### PROBLEM REQUIREMENTS
The required response is the number of lines in the entries that include the word "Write", with nothing added.

### DATA EXTRACT
───

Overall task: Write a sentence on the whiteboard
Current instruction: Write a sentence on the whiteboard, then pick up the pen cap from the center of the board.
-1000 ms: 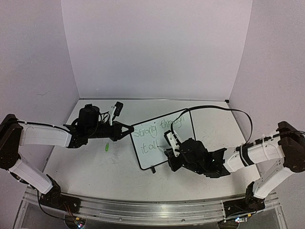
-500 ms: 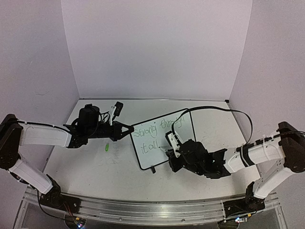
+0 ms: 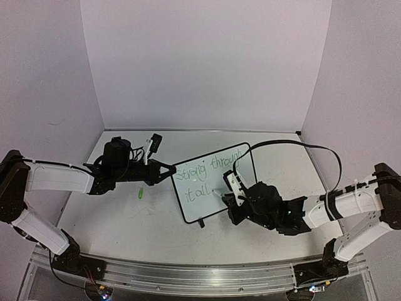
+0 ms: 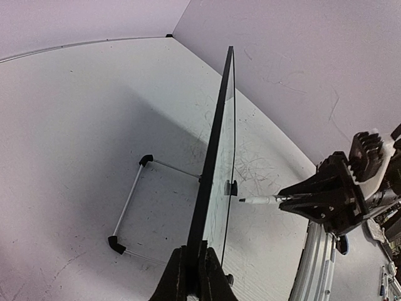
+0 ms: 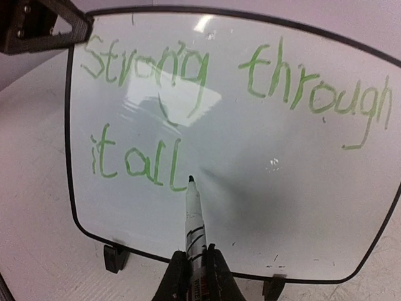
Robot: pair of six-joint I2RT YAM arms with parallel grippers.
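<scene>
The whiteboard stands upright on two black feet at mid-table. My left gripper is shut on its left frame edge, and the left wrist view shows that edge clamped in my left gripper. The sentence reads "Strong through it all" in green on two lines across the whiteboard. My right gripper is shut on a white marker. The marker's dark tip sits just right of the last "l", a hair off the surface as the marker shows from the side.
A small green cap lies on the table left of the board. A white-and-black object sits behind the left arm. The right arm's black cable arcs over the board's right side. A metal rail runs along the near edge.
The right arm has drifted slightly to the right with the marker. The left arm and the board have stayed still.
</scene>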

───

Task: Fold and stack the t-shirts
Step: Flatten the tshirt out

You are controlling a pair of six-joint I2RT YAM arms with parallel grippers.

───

### ANSWER SPACE
2